◆ About this task ◆
Out of the entries that follow, copy each line containing "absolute".

---------- Material provided ----------

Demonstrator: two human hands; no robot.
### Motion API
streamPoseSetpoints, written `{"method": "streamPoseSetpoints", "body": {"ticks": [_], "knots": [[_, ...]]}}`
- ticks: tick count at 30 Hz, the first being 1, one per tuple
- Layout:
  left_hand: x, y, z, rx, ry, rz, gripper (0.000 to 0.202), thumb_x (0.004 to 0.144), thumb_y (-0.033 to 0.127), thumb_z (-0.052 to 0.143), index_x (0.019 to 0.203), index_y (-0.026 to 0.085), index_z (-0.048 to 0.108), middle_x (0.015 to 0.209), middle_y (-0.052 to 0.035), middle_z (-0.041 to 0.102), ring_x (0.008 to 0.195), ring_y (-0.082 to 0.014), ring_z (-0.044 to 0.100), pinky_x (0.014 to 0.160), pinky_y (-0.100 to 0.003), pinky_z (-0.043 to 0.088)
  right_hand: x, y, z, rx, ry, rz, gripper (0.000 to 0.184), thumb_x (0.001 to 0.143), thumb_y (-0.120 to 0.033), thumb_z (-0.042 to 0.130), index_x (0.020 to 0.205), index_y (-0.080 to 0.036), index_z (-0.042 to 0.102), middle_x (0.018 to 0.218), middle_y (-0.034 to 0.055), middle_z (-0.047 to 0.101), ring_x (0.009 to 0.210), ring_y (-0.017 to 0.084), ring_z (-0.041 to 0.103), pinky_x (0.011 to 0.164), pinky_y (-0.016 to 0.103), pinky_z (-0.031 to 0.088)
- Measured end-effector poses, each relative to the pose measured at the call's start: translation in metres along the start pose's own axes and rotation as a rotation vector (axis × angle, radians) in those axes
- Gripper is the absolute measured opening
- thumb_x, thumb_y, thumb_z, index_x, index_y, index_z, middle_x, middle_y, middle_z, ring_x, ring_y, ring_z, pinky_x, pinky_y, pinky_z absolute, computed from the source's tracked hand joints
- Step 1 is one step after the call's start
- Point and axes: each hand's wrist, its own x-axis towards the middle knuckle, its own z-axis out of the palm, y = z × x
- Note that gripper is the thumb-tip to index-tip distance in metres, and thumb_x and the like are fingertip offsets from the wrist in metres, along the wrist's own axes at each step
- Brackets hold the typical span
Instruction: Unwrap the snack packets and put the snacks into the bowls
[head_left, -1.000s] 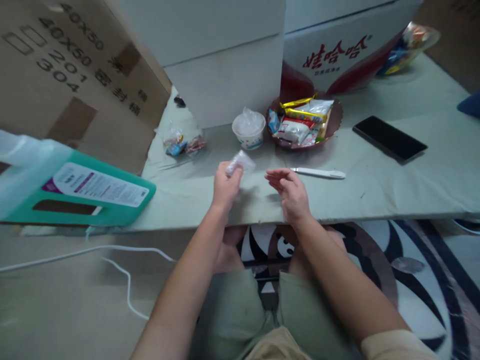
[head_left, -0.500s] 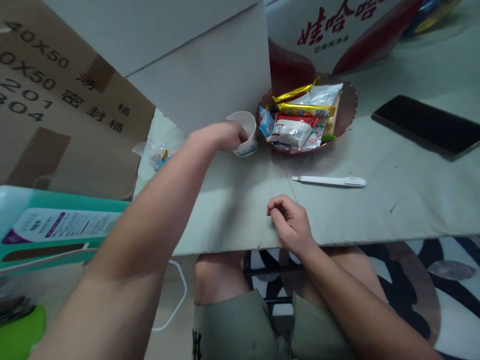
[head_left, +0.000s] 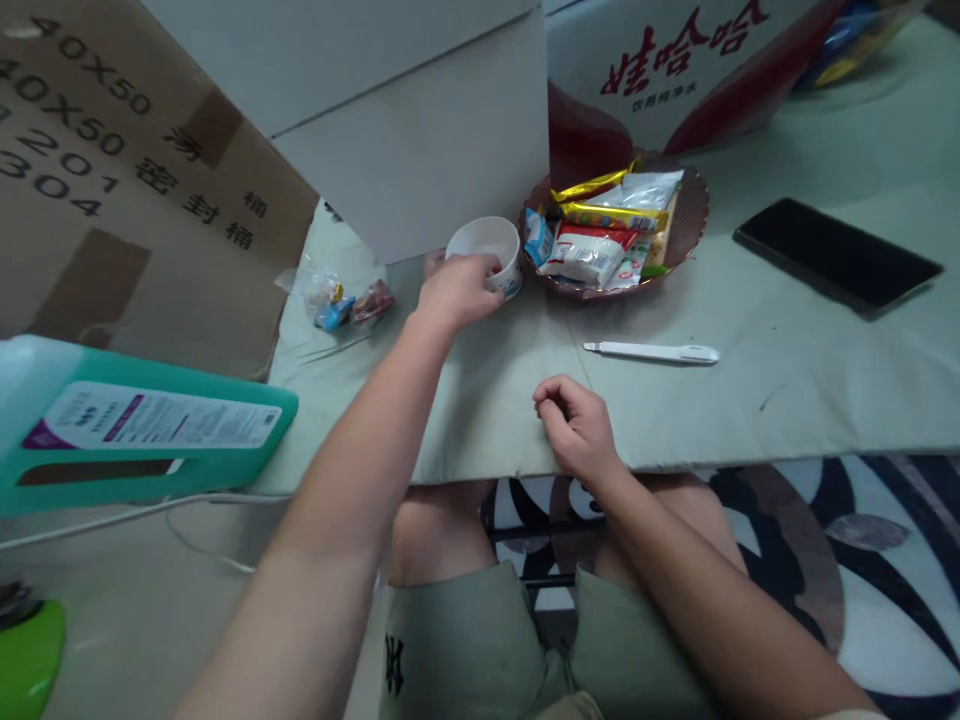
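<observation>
My left hand [head_left: 459,288] reaches across the table to a white paper cup [head_left: 486,238] with a blue print. Its fingers are closed around the near side of the cup, some of them hidden behind the hand and rim. What lies inside the cup cannot be made out. Loosely curled and holding nothing visible, my right hand [head_left: 576,425] rests at the table's front edge. Beyond it lies a white utility knife [head_left: 652,353]. Touching or nearly touching the cup on the right is a scalloped glass bowl [head_left: 691,215] of wrapped snacks [head_left: 589,255].
Crumpled wrappers [head_left: 341,308] lie left of my forearm. A green liquid jug [head_left: 277,415] and a cardboard box [head_left: 217,240] stand at left. White boxes [head_left: 450,140] rise behind the cup. A black phone [head_left: 836,255] lies at right. A white cable [head_left: 210,498] crosses below the jug.
My left hand has come out of the cup's mouth and now grips its outside. The wrappers show more fully beside my forearm. The view has shifted slightly; my right hand stays curled.
</observation>
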Motion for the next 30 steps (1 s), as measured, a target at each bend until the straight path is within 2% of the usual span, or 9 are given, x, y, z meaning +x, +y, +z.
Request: {"method": "streamPoseSetpoints", "body": {"ticks": [3,5,9,12,15,20,25,27,30], "knots": [[-0.065,0.012,0.003,-0.098,0.411,-0.078,0.025,0.076,0.023,0.071,0.101,0.025,0.067,0.106,-0.0073,0.069,0.119,-0.0311,0.058,0.114,-0.046,0.034,0.000,0.001,0.001,-0.018,0.013,0.007,0.011,0.085,-0.022,0.053,0.080,-0.024,0.062,0.068,-0.0013,0.059,0.060,0.015,0.053,0.061,0.032,0.042],[-0.108,0.012,0.015,-0.224,0.551,-0.174,0.022,0.081,0.025,0.065,0.104,0.024,0.063,0.104,-0.0078,0.067,0.106,-0.0271,0.061,0.104,-0.041,0.043,-0.001,0.001,0.001,-0.041,0.028,0.012,0.010,0.084,-0.023,0.053,0.079,-0.024,0.062,0.067,-0.0015,0.059,0.058,0.015,0.052,0.059,0.031,0.040],[-0.157,-0.004,0.037,-0.585,0.471,-0.385,0.015,0.084,0.024,0.061,0.099,0.024,0.060,0.094,-0.0047,0.067,0.092,-0.0207,0.064,0.092,-0.035,0.049,-0.005,-0.001,0.001,-0.153,0.045,0.016,0.009,0.085,-0.024,0.054,0.080,-0.025,0.062,0.066,-0.0015,0.059,0.056,0.016,0.052,0.056,0.032,0.040],[-0.165,-0.018,0.033,-0.782,0.347,-0.395,0.013,0.085,0.025,0.061,0.098,0.023,0.062,0.096,-0.0054,0.069,0.094,-0.0197,0.065,0.092,-0.035,0.049,-0.002,-0.008,0.006,-0.302,0.009,-0.072,0.010,0.085,-0.020,0.056,0.088,-0.025,0.064,0.076,0.0007,0.066,0.066,0.018,0.059,0.062,0.033,0.047],[-0.168,-0.028,0.019,-0.927,0.273,-0.375,0.013,0.086,0.026,0.062,0.098,0.022,0.064,0.094,-0.0046,0.071,0.088,-0.0178,0.065,0.086,-0.033,0.050,0.022,-0.020,0.027,-0.409,-0.091,-0.316,0.014,0.085,-0.015,0.056,0.093,-0.026,0.062,0.085,0.0024,0.068,0.077,0.020,0.064,0.072,0.035,0.052],[-0.177,-0.041,0.009,-1.092,0.310,-0.377,0.005,0.086,0.024,0.060,0.085,0.019,0.061,0.079,-0.0002,0.066,0.072,-0.0129,0.060,0.071,-0.027,0.048,0.110,-0.032,0.122,-0.559,-0.277,-0.632,0.035,0.079,-0.010,0.057,0.110,-0.025,0.062,0.110,0.0073,0.071,0.104,0.025,0.067,0.090,0.040,0.057],[-0.179,-0.047,0.012,-1.191,0.326,-0.370,0.007,0.084,0.024,0.059,0.079,0.019,0.059,0.072,0.0019,0.061,0.069,-0.0111,0.057,0.067,-0.024,0.046,0.189,-0.013,0.213,-0.810,-0.532,-0.505,0.065,0.077,-0.002,0.058,0.138,-0.025,0.055,0.155,0.0086,0.052,0.138,0.032,0.053,0.113,0.049,0.048],[-0.180,-0.046,0.013,-1.214,0.348,-0.359,0.009,0.084,0.024,0.058,0.077,0.019,0.059,0.070,0.0022,0.060,0.066,-0.0109,0.056,0.065,-0.024,0.045,0.197,-0.004,0.223,-0.823,-0.562,-0.446,0.060,0.081,-0.004,0.056,0.136,-0.026,0.057,0.153,0.0076,0.056,0.132,0.031,0.058,0.109,0.049,0.050],[-0.183,-0.045,0.013,-1.188,0.527,-0.345,0.012,0.086,0.022,0.057,0.074,0.020,0.058,0.066,0.0030,0.057,0.062,-0.0105,0.053,0.062,-0.024,0.043,0.178,0.001,0.205,-0.788,-0.510,-0.440,0.045,0.086,-0.012,0.055,0.129,-0.025,0.061,0.137,0.0101,0.065,0.117,0.029,0.066,0.100,0.046,0.054]]}}
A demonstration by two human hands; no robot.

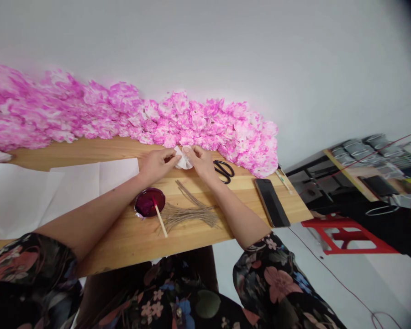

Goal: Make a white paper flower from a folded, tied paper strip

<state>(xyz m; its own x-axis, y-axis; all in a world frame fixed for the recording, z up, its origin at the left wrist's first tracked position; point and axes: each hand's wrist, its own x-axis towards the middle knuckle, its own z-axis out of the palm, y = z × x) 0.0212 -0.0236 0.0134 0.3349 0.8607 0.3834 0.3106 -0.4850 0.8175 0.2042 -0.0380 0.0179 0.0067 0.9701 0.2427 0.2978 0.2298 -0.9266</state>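
Note:
Between my two hands is a small piece of white paper [183, 161], gathered or folded. My left hand [160, 163] pinches its left side with thumb and fingers. On the other side, my right hand [200, 161] grips the paper's right edge. Just right of that hand lie black-handled scissors [224, 172], their blades hidden. Below my hands, a bundle of thin brown sticks [192, 214] rests on the wooden table. A dish of dark magenta liquid [150, 202] sits by my left forearm, with a brush or stick [160, 219] leaning out of it.
Pink-and-white paper flowers [178, 119] are heaped along the wall at the table's back [99, 145]. White sheets [20, 196] cover the left side. A phone [272, 202] and a slim pen-like tool [283, 180] lie right. Beyond are a red stool [349, 235] and another person in black.

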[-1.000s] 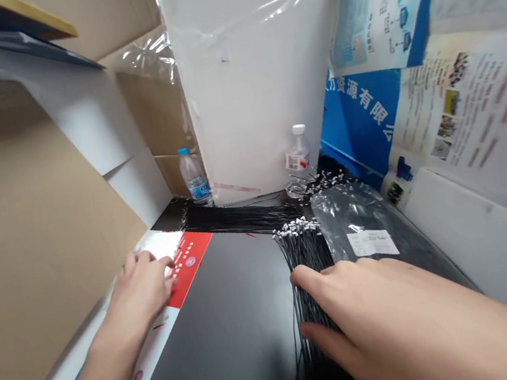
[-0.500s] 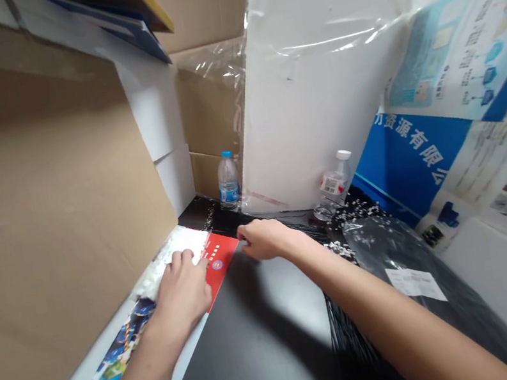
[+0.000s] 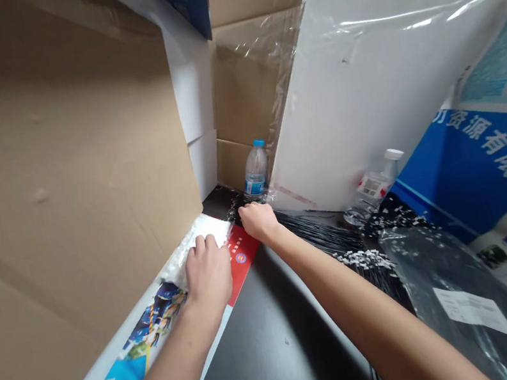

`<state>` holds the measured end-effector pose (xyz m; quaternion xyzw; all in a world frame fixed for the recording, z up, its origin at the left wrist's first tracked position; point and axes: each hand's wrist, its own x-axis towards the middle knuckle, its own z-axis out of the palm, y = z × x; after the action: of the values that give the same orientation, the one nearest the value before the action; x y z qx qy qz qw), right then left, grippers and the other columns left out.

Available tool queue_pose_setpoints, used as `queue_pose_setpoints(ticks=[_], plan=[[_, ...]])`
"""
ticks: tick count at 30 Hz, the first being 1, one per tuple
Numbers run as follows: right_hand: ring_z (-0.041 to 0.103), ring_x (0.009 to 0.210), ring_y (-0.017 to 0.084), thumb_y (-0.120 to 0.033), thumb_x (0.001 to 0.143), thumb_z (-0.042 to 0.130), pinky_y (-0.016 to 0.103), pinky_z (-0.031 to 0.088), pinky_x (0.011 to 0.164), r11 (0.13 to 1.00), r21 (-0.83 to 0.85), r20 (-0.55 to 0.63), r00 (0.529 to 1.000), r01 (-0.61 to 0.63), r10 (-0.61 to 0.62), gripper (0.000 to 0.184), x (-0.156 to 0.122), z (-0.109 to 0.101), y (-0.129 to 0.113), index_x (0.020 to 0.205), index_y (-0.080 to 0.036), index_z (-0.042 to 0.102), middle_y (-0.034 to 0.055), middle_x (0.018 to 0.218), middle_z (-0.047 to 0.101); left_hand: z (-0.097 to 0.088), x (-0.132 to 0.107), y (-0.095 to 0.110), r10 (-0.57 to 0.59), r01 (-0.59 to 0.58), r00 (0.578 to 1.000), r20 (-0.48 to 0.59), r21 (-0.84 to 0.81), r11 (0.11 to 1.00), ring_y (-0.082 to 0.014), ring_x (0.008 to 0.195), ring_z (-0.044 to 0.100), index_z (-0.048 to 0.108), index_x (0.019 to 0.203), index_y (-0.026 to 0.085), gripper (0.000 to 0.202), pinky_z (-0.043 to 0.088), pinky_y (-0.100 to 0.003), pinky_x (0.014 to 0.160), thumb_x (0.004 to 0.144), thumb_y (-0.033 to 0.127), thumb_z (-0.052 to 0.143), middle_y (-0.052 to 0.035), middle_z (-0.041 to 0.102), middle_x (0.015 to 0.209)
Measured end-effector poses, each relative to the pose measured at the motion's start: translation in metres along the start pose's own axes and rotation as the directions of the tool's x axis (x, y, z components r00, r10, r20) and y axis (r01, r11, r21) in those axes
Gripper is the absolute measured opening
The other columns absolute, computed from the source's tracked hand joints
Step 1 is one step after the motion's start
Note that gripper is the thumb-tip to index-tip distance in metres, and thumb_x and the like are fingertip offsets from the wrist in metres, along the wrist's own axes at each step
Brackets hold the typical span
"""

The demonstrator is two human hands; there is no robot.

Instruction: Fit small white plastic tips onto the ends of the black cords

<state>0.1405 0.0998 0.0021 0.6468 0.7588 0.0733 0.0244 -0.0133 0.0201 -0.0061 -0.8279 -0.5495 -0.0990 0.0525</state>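
My left hand [image 3: 208, 267] rests with bent fingers over a crinkled white plastic bag [image 3: 182, 257] and the red end of a printed sheet [image 3: 240, 247]. Whatever sits under its fingertips is hidden. Ahead and to the right, my right hand [image 3: 258, 220] is closed, knuckles up, at the far edge of the red part. What its fingers grip cannot be made out. Just behind it stands a clear bottle with a blue cap [image 3: 255, 169]. A bundle of thin black strands [image 3: 321, 230] lies right of that hand, and white tips [image 3: 367, 258] show on nearby strands.
A large cardboard panel [image 3: 68, 156] walls the left side. White board [image 3: 336, 105] wrapped in clear film leans at the back. A white-capped bottle [image 3: 373, 189] tilts at right, near a clear plastic bag with a white label [image 3: 472, 309]. Dark tabletop [image 3: 257, 358] lies below my arms.
The view has swung left, so the scene sits further right. My right hand has moved slightly forward and left, nearer the blue-capped bottle. My left hand stays over the bag and sheet.
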Motion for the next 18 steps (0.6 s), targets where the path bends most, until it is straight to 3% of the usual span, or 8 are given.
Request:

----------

◆ Solution to this problem ◆
- Gripper is the absolute measured opening
- thumb_x, thumb_y, thumb_z, index_x, index_y, index_z, middle_x, middle_y, middle_z, ring_x, ring_y, ring_z, pinky_x, pinky_y, pinky_z absolute, computed from the source's tracked hand joints
Gripper is the absolute measured opening
The other columns absolute, computed from the source's tracked hand joints

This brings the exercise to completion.